Report each line of the material below where the word "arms" can be found.
|---|
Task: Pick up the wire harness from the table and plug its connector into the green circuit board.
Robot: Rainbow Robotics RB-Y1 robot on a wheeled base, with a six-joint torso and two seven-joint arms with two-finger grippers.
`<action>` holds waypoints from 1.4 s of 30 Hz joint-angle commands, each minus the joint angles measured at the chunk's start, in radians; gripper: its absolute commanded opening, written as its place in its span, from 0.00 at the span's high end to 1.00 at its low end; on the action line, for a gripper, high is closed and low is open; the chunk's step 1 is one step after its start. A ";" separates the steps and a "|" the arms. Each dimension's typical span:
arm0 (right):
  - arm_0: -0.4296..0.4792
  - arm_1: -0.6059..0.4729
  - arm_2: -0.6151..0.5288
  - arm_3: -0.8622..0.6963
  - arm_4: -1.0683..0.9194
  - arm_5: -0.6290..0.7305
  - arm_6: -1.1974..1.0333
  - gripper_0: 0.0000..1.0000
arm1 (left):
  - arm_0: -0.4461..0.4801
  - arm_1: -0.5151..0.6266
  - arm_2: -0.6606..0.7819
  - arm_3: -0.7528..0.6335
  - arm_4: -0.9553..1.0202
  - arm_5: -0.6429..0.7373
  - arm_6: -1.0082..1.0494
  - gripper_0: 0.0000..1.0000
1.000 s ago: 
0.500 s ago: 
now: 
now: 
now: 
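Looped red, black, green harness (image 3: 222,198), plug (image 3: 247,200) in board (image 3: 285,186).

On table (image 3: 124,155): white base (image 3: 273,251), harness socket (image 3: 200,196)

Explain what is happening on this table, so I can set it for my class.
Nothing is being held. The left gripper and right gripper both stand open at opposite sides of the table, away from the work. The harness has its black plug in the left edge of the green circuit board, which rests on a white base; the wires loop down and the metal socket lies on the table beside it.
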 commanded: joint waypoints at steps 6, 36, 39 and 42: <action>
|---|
Written response >>
Robot: Rainbow Robotics RB-Y1 robot on a wheeled base, with a six-joint torso and two seven-joint arms with two-finger grippers.
`<action>` holds waypoints from 1.4 s of 30 Hz joint-angle commands, each minus the joint angles measured at the chunk's start, in radians; gripper: its absolute commanded opening, written as its place in its span, from 0.00 at the span's high end to 1.00 at its low end; on the action line, for a gripper, high is closed and low is open; the chunk's step 1 is one step after its start. A ";" separates the steps and a "|" the arms. Each dimension's typical span:

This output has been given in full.